At VersionOne, we just got the opportunity to move to a new team room. It’s far superior in terms of size, noise level, and natural light. It’s a very cool, very lofty kind of space. To get things started, we applied the “design storm” exercise which is a form of concurrent set-based design, an evolution of the old school architectural charette. Special thanks to @uxdesignermike who turned us on to this tool at KaizenConf. Mike, for the unaware, is awesome.
You’ll find the opening I used to kick the session off below. I’ll be sure to post a few follow up shots as we get our space together in the coming days.
In moving to a new, more-ideal space we have an unusual opportunity to optimize for collaboration, productivity, and fun. To get this process and involve the numerous smart and opinionated members of the V1 development team, we’d like to engage in a process called “the design storm.”
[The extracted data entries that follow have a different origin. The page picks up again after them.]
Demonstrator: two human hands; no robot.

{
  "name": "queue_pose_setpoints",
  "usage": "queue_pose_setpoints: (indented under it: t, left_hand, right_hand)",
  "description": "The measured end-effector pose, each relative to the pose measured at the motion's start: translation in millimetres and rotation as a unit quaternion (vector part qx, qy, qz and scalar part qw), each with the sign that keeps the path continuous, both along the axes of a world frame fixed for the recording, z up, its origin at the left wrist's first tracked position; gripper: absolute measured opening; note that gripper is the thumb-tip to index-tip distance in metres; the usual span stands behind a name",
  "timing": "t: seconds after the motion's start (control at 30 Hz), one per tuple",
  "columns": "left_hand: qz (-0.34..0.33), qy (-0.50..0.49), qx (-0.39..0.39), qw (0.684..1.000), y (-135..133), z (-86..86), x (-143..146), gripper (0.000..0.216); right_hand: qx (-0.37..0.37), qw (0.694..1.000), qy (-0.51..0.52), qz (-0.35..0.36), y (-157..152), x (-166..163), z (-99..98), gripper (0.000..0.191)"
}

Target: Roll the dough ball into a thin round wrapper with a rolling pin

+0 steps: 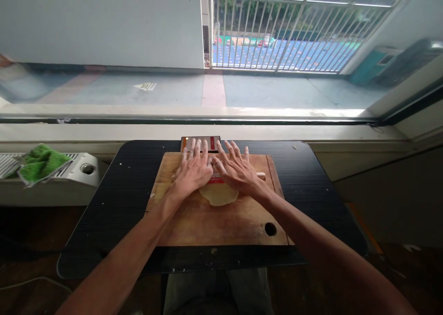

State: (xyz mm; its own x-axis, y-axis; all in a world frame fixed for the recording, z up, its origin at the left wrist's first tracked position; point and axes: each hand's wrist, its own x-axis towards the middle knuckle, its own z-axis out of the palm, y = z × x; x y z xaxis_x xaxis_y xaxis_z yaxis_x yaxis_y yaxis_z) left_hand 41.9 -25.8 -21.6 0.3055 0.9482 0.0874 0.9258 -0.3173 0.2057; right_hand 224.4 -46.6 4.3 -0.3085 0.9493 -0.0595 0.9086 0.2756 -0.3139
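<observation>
Your left hand (192,171) and right hand (238,171) press flat, fingers (197,149) spread and pointing away from you, on a thin wooden rolling pin (262,176). Its long axis runs left to right under both palms. The pale flat round of dough (219,196) lies just on your side of it, on the worn wooden cutting board (221,225).

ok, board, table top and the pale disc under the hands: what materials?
Board: wood, unfinished-looking, grain and brown staining visible, one hole in a corner.
Table top: matte black with fine ribs, probably plastic or coated; can't tell.
Pale disc: soft dough by the look, flattened, yellowish, uneven edge.
</observation>
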Motion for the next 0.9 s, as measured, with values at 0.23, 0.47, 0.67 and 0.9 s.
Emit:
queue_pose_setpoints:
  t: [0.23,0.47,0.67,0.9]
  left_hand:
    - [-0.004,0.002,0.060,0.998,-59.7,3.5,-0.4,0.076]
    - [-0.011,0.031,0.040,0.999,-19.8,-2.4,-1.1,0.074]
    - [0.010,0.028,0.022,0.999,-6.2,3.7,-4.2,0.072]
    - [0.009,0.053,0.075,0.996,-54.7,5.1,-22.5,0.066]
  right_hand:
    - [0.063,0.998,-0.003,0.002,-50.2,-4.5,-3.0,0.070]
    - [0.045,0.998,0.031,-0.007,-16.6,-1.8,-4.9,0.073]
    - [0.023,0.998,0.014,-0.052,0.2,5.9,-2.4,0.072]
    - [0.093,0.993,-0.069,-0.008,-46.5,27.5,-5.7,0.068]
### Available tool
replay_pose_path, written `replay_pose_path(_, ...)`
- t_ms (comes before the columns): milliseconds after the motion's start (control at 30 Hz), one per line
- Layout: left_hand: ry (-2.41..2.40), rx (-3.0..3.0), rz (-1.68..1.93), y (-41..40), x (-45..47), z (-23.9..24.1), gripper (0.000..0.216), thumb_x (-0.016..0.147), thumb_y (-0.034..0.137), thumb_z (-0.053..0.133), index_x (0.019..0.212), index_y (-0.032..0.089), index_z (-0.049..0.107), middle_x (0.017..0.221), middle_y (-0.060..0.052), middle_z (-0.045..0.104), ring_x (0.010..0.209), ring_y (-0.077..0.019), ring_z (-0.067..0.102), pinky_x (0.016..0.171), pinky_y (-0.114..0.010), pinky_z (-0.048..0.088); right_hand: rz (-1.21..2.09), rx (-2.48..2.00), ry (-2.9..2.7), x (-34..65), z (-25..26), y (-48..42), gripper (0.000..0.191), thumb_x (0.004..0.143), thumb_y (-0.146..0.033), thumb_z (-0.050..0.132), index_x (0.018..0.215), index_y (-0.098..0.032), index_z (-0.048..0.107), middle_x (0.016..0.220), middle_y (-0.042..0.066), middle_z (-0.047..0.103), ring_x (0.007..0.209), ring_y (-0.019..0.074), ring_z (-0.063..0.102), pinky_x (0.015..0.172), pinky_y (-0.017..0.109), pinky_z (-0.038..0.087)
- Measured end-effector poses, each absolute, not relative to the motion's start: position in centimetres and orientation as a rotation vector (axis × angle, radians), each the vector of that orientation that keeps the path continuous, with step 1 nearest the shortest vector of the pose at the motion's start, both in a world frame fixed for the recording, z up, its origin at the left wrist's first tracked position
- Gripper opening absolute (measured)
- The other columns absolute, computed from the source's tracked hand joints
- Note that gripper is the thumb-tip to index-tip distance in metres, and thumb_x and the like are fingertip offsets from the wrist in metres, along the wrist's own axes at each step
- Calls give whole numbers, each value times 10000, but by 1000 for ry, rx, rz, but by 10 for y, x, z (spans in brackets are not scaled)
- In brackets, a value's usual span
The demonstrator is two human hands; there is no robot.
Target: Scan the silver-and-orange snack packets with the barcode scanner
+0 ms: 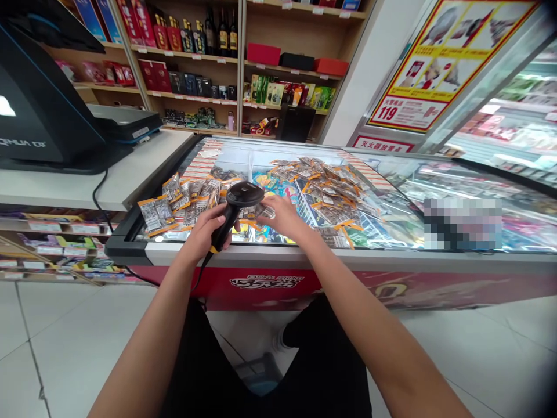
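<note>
My left hand (208, 231) is wrapped round the handle of a black barcode scanner (237, 203), whose head points down at the glass lid (391, 203) of a chest freezer. My right hand (282, 216) lies on the lid just right of the scanner, its fingers pinched on a small snack packet (264, 212). A large heap of orange-edged snack packets (331, 186) spreads over the lid to the right. A smaller group of packets (174, 200) lies to the left.
A black till screen (39, 110) stands on the white counter (65, 186) at the left, with its cable (102, 203) hanging down. Shelves of bottles and boxes (195, 52) line the back wall. A second freezer with an open lid (513, 116) is at the right.
</note>
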State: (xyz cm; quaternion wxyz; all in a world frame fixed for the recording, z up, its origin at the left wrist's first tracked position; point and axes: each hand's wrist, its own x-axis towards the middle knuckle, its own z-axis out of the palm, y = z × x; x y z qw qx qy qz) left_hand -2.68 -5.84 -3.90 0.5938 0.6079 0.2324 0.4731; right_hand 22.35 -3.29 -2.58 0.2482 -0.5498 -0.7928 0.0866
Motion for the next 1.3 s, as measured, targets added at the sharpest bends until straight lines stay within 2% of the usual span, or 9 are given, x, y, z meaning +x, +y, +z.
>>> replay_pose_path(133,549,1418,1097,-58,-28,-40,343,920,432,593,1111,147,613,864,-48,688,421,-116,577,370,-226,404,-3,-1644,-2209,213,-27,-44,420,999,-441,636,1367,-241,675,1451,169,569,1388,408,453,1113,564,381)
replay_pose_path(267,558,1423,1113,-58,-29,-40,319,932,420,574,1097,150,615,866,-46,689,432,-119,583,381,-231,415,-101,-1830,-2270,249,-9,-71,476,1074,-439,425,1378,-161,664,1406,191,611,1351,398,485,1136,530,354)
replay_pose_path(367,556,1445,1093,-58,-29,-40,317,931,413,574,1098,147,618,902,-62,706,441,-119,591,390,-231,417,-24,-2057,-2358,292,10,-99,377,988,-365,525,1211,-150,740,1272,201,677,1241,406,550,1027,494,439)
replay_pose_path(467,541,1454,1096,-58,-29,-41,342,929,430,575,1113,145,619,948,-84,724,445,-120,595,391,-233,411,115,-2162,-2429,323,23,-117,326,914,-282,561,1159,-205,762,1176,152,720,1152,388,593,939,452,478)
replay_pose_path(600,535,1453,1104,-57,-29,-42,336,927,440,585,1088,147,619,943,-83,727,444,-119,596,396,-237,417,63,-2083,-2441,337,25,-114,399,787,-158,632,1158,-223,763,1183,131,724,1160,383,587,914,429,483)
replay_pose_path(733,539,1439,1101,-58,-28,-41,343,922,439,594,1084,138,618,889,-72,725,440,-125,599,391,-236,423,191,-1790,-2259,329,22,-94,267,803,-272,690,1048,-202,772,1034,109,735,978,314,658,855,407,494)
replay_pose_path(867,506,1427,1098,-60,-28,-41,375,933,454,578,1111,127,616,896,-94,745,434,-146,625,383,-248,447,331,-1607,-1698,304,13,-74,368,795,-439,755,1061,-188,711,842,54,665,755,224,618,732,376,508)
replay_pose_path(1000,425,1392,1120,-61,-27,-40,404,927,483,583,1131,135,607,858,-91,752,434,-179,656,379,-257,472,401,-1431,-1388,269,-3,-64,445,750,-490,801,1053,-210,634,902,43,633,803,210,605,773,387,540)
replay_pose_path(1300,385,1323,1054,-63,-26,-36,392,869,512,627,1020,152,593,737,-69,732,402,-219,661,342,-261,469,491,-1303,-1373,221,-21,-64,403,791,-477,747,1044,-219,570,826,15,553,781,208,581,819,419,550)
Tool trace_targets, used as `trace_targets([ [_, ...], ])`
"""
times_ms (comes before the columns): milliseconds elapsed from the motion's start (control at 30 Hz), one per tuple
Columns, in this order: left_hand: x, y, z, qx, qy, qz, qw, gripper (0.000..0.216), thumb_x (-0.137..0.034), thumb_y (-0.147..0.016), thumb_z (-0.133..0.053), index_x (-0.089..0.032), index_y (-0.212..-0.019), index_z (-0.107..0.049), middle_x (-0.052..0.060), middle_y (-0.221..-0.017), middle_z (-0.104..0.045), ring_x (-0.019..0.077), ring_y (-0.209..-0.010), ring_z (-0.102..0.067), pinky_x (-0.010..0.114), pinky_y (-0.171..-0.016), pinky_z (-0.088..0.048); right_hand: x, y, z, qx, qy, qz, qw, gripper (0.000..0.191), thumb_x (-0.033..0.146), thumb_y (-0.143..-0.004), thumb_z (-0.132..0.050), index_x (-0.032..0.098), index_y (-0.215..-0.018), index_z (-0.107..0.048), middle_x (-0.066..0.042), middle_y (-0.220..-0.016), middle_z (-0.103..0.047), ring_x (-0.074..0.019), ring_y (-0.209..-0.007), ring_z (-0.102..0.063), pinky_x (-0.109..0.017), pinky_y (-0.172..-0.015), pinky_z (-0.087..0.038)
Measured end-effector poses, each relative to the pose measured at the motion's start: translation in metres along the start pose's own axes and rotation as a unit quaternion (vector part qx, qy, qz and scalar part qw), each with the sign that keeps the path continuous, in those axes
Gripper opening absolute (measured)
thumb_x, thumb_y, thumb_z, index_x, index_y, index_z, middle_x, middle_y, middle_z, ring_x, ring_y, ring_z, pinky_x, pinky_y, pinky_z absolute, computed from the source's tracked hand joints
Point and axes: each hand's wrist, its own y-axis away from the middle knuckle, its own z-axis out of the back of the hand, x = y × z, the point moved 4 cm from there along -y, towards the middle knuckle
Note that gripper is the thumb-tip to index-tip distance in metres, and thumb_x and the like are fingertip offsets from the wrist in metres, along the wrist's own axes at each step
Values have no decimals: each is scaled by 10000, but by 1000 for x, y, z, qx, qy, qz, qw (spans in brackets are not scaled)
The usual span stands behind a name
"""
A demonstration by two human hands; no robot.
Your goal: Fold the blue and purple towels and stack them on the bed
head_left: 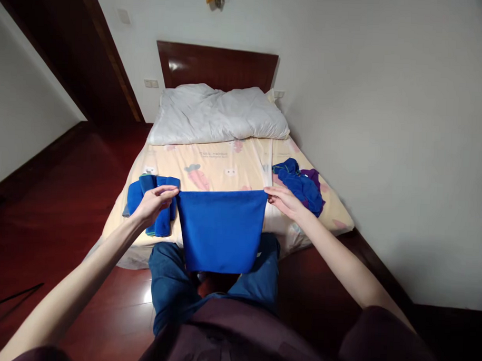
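A bright blue cloth (220, 230) hangs stretched in front of me over the foot of the bed (218, 166). My left hand (155, 203) pinches its upper left corner. My right hand (283, 200) pinches its upper right corner. The cloth's lower edge hangs down over my legs in blue jeans. Just behind my left hand, a stack of folded blue cloths (151, 198) lies on the bed's left side. Past my right hand, a loose heap of blue and purple cloths (302, 183) lies on the bed's right side.
The bed has a cream sheet with a carrot print, a white duvet (217, 114) bunched at the head, and a dark wooden headboard (217, 66). A white wall runs close along the right side. Dark red wooden floor (58, 195) spreads to the left.
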Motion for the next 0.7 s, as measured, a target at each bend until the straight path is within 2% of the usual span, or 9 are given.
trace_targets([
  [133, -10, -70, -18, -53, -11, -30, 998, 556, -454, -483, -961, -196, -938, -769, -19, -680, -640, 92, -559, -509, 231, -528, -404, 4, -67, -12, -63, 9, 17, 998, 402, 338, -529, -983, 151, -790, -743, -16, -703, -709, -92, -588, -569, -225, -532, -401],
  [233, -40, -114, -25, -85, -43, -117, 989, 515, -435, -549, -924, -172, -962, -766, -1, -678, -664, 113, -589, -557, 228, -540, -430, 27, -111, -19, -136, 29, 88, 986, 339, 329, -576, -922, 167, -774, -699, 21, -687, -682, -80, -600, -563, -197, -538, -373],
  [333, -69, -133, -25, -90, -64, -231, 967, 521, -484, -650, -879, -155, -1043, -780, 74, -850, -759, 174, -757, -679, 254, -638, -525, 50, -134, -21, -156, 33, 185, 970, 321, 360, -640, -863, 181, -847, -697, 25, -769, -699, -84, -674, -601, -195, -601, -415],
  [433, -67, -130, -18, -94, -97, -283, 949, 577, -555, -713, -840, -151, -1122, -782, 107, -967, -788, 211, -882, -728, 268, -727, -565, 49, -135, -15, -140, 49, 258, 955, 307, 379, -684, -832, 187, -880, -693, 15, -820, -706, -94, -715, -617, -215, -669, -460],
  [500, -40, -122, -12, -100, -131, -281, 945, 586, -583, -728, -826, -161, -1131, -788, 100, -972, -793, 217, -899, -736, 274, -762, -573, 29, -127, -8, -129, 74, 278, 949, 290, 381, -703, -824, 188, -873, -690, 6, -831, -709, -108, -742, -630, -229, -713, -482],
  [567, 6, -112, -7, -110, -161, -259, 946, 563, -600, -744, -808, -179, -1119, -798, 92, -985, -798, 225, -914, -739, 290, -796, -581, -8, -116, -3, -120, 105, 276, 948, 283, 398, -724, -811, 189, -868, -686, -6, -848, -718, -128, -779, -648, -246, -754, -503],
  [633, 68, -101, -5, -110, -177, -225, 952, 528, -600, -767, -782, -197, -1107, -804, 88, -1018, -803, 239, -948, -740, 317, -835, -586, -62, -103, 0, -114, 136, 237, 955, 296, 434, -734, -789, 193, -872, -686, -17, -861, -728, -150, -803, -664, -266, -775, -521],
  [700, 137, -89, -7, -96, -199, -167, 961, 498, -585, -766, -760, -185, -1060, -809, 85, -952, -798, 238, -890, -732, 323, -811, -576, -126, -86, 0, -114, 162, 155, 968, 329, 472, -716, -784, 197, -869, -687, -25, -837, -727, -170, -809, -679, -282, -774, -537],
])
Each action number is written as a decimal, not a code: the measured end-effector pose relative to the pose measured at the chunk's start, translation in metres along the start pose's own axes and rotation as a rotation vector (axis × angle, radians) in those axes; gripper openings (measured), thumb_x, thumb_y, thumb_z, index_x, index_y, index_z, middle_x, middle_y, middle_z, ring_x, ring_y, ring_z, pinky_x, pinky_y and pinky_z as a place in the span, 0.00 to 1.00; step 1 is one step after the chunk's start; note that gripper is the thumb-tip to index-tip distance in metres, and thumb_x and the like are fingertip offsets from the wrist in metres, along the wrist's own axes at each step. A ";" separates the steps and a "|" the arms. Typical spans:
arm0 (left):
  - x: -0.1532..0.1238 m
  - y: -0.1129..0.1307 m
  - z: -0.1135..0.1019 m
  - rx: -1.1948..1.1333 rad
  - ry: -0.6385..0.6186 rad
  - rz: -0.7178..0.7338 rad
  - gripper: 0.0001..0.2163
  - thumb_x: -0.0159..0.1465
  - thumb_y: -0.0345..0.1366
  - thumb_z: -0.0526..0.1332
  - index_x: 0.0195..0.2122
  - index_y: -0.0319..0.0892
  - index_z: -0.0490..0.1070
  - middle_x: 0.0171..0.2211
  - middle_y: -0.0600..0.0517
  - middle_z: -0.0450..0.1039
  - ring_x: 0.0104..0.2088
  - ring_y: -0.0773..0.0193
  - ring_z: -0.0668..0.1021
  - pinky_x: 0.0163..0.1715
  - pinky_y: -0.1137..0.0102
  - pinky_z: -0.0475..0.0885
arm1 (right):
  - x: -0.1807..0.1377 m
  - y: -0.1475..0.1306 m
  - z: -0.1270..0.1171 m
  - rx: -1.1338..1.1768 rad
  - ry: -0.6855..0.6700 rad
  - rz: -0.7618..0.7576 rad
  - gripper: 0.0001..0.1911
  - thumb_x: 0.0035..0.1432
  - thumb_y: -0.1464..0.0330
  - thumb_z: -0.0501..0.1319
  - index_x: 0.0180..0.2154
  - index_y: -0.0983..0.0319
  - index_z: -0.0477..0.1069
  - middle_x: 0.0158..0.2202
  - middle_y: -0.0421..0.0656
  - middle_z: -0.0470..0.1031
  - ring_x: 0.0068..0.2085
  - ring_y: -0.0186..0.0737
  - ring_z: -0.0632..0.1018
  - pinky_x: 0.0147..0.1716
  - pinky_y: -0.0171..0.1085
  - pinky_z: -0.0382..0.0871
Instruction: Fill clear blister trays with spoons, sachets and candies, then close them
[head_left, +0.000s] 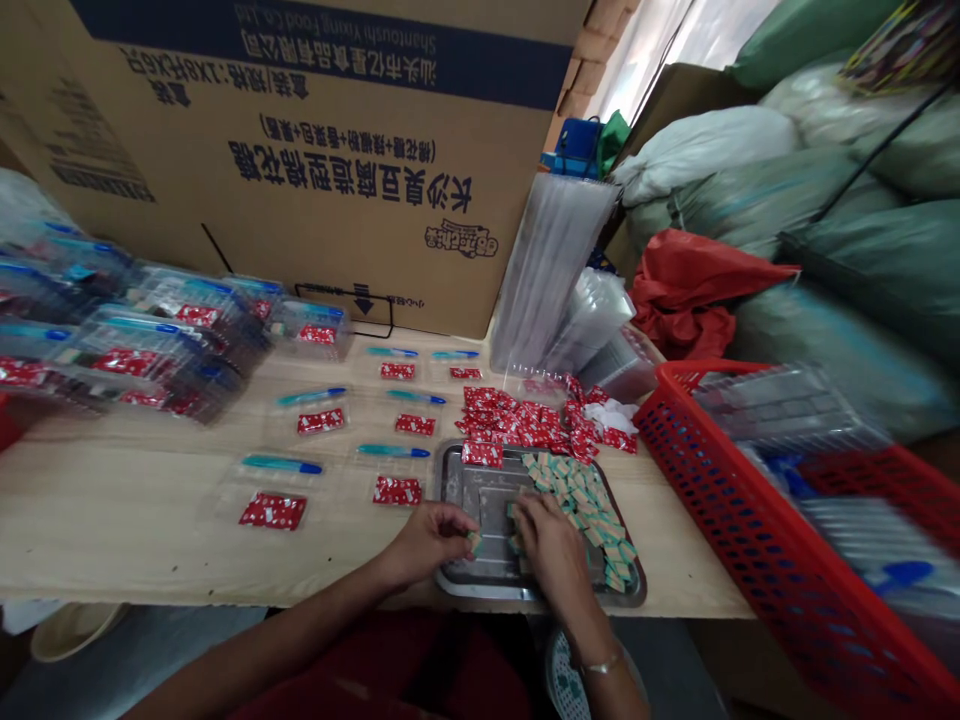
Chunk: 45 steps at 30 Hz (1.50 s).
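Observation:
My left hand (437,538) is closed in a pinch on a small tan-and-green block (474,541) at the left side of a metal tray (487,595). Over the middle of the tray, my right hand (551,545) curls its fingers around similar small blocks, partly hidden by the fingers. Many more tan-and-green blocks (592,510) are heaped along the tray's right side. To the left lie several open clear plastic boxes (341,490), each with a red printed packet (274,511) and a blue pen-shaped stick (282,464).
Red packets (517,420) pile up behind the tray. Stacked clear plastic trays (551,270) lean beside a large cardboard carton (360,180). Filled clear boxes (150,340) are stacked at the left. A red basket (720,500) stands at the right, with sacks (847,350) beyond.

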<state>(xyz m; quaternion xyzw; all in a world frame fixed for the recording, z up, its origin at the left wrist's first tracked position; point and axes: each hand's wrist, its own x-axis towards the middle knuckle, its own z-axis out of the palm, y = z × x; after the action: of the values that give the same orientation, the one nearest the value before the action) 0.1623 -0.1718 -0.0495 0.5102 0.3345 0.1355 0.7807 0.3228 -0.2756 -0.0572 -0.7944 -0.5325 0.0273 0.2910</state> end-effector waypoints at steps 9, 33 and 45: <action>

We have a few goals and constraints going into this:
- We want to keep noise at an acceptable level.
- We want an intensely collaborative environment.
- We want the space to be flexible and permit promiscuous pairing.
- We need spaces for breakouts and loud meetings.
- We want stand-ups to remain unbroken (no walkthroughs).
- We want to pay attention to traffic patterns.
- We want to change it up every so often. Take that how you will.
- We want our continuous improvement efforts to be highly visible and easily accessible.
- We want the team to sit in the same area together (i.e. no cave dwellers).
- We want to leverage natural light the best we can.
I’ve hinted at this, but our main motivations are:
- Collaboration – proximity promotes knowledge sharing.
- Creativity – ours is a creative job. it should be easy to start designing stuff.
- Productivity – it’s easy to focus and get stuff done.
- Awareness – looking at the walls yields information.
- A pleasant working space is, well, pleasant.
Now, without pre-designing the space, does anyone have anything else?